### THE PROBLEM
Please transcribe the data that follows without the pictures, keeping every word the same.

### AVAILABLE DATA
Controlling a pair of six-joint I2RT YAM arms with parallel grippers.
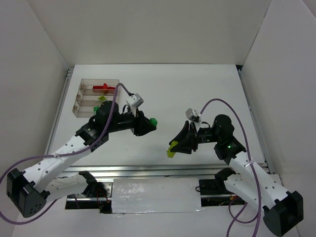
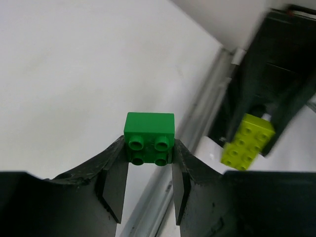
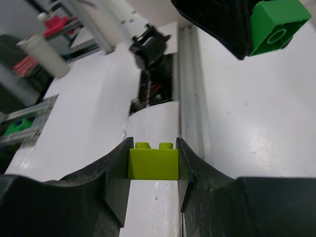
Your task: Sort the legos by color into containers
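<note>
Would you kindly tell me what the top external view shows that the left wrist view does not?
Top only: the clear tray with a red brick in its far compartment. Left wrist only: the studs on the green brick. Both: the left gripper holding the green brick, the right gripper holding the yellow-green brick.

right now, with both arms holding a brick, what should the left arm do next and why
Probably swing it left toward the tray. The left gripper is shut on a dark green brick, well right of the tray. Its far compartment holds a red brick and a green piece seems to lie in the nearest one, so aim there.
</note>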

### REPLY
Controlling a pair of six-joint I2RT YAM arms with parallel grippers.
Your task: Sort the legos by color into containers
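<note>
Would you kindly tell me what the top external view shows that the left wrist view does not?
Top only: the clear tray with a red brick in its far compartment. Left wrist only: the studs on the green brick. Both: the left gripper holding the green brick, the right gripper holding the yellow-green brick.

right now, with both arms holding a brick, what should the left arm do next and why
Probably swing it left toward the tray. The left gripper is shut on a dark green brick, well right of the tray. Its far compartment holds a red brick and a green piece seems to lie in the nearest one, so aim there.
</note>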

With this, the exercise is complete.